**Assignment**
The listing below should be written out again word for word, please.

**Data below**

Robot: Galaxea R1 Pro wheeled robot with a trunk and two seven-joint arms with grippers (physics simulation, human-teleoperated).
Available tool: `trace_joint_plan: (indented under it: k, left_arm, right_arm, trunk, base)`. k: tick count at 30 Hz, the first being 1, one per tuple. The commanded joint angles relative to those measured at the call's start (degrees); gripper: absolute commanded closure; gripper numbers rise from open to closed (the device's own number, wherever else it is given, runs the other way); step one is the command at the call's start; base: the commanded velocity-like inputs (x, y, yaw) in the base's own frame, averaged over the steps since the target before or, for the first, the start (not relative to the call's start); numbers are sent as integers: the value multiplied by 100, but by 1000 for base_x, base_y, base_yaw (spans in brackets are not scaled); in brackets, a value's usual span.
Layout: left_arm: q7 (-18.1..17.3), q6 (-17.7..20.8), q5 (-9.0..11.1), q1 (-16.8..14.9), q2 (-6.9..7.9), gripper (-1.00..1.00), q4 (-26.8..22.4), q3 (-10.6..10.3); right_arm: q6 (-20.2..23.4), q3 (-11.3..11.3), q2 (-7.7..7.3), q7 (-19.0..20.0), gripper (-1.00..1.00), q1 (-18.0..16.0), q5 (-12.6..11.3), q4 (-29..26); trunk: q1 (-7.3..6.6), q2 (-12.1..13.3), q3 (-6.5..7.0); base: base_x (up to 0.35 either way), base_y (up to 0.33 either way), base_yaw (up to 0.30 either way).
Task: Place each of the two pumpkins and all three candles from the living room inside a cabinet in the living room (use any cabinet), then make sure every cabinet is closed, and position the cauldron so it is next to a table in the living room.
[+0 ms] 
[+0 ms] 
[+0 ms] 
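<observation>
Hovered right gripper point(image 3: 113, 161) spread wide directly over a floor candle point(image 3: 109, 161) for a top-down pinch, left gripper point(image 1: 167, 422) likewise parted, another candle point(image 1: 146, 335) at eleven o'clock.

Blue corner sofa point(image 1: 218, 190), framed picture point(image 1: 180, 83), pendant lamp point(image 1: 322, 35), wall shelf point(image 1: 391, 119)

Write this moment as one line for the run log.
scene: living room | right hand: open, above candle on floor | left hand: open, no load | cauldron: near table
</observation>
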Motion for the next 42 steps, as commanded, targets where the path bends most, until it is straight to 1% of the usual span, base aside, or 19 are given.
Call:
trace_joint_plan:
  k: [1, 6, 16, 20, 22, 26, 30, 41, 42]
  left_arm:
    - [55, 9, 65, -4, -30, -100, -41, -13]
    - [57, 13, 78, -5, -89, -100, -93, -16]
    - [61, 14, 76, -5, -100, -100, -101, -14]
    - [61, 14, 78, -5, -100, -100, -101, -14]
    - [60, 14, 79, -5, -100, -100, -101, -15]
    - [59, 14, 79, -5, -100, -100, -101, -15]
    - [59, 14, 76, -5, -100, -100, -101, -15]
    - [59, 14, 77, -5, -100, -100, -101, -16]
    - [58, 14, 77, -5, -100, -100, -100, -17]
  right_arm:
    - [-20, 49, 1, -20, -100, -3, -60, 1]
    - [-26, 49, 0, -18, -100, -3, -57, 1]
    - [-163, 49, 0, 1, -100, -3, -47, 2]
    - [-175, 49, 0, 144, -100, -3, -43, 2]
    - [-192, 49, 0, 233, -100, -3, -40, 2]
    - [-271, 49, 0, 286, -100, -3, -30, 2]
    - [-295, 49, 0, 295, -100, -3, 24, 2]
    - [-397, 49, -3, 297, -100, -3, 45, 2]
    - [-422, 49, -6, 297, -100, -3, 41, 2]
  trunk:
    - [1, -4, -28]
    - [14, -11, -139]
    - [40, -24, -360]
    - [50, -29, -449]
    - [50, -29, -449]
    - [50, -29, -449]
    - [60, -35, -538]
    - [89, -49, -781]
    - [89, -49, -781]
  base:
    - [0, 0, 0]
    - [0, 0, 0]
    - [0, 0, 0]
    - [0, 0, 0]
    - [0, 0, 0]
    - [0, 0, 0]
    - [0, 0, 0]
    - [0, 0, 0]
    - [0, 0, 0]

**Exercise response**
Robot: Galaxea R1 Pro wheeled robot with a trunk and two seven-joint arms with grippers (physics simulation, human-teleoperated).
Available tool: `trace_joint_plan: (indented under it: k, left_arm, right_arm, trunk, base)`. k: tick count at 30 Hz, the first being 1, one per tuple. The commanded joint angles relative to those measured at the call's start (degrees); gripper: absolute commanded closure; gripper numbers rise from open to closed (the device's own number, wherever else it is given, runs the other way); step one is the command at the call's start; base: the commanded velocity-like inputs (x, y, yaw) in the base's own frame, averaged over the steps since the target before or, for the first, the start (not relative to the call's start); numbers are sent as integers: the value multiplied by 100, but by 1000 for base_x, base_y, base_yaw (spans in brackets are not scaled); in brackets, a value's usual span.
Layout: left_arm: q7 (-18.1..17.3), q6 (-17.7..20.8), q5 (-9.0..11.1), q1 (-16.8..14.9), q2 (-6.9..7.9), gripper (-1.00..1.00), q4 (-26.8..22.4), q3 (-10.6..10.3); right_arm: q6 (-20.2..23.4), q3 (-11.3..11.3), q2 (-7.7..7.3), q7 (-19.0..20.0), gripper (-1.00..1.00), q1 (-18.0..16.0), q5 (-12.6..11.3), q4 (-29..26); trunk: q1 (-7.3..6.6), q2 (-12.1..13.3), q3 (-6.5..7.0); base: base_x (up to 0.35 either way), base_y (up to 0.33 either way), base_yaw (up to 0.30 either way).
Task: Place each of the two pumpkins and all three candles from the living room inside a cabinet in the living room (use any cabinet), then make sure every cabinet is closed, and position the cauldron so it is next to a table in the living room.
[+0 ms] 
[+0 ms] 
[+0 ms] 
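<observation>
Hovered right gripper point(image 3: 113, 161) spread wide directly over a floor candle point(image 3: 109, 161) for a top-down pinch, left gripper point(image 1: 167, 422) likewise parted, another candle point(image 1: 146, 335) at eleven o'clock.

Blue corner sofa point(image 1: 218, 190), framed picture point(image 1: 180, 83), pendant lamp point(image 1: 322, 35), wall shelf point(image 1: 391, 119)

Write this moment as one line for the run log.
scene: living room | right hand: open, above candle on floor | left hand: open, no load | cauldron: near table
</observation>
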Motion for the next 42 steps, as commanded, targets where the path bends most, until it is straight to 1% of the usual span, base aside, or 19 are given.
Call:
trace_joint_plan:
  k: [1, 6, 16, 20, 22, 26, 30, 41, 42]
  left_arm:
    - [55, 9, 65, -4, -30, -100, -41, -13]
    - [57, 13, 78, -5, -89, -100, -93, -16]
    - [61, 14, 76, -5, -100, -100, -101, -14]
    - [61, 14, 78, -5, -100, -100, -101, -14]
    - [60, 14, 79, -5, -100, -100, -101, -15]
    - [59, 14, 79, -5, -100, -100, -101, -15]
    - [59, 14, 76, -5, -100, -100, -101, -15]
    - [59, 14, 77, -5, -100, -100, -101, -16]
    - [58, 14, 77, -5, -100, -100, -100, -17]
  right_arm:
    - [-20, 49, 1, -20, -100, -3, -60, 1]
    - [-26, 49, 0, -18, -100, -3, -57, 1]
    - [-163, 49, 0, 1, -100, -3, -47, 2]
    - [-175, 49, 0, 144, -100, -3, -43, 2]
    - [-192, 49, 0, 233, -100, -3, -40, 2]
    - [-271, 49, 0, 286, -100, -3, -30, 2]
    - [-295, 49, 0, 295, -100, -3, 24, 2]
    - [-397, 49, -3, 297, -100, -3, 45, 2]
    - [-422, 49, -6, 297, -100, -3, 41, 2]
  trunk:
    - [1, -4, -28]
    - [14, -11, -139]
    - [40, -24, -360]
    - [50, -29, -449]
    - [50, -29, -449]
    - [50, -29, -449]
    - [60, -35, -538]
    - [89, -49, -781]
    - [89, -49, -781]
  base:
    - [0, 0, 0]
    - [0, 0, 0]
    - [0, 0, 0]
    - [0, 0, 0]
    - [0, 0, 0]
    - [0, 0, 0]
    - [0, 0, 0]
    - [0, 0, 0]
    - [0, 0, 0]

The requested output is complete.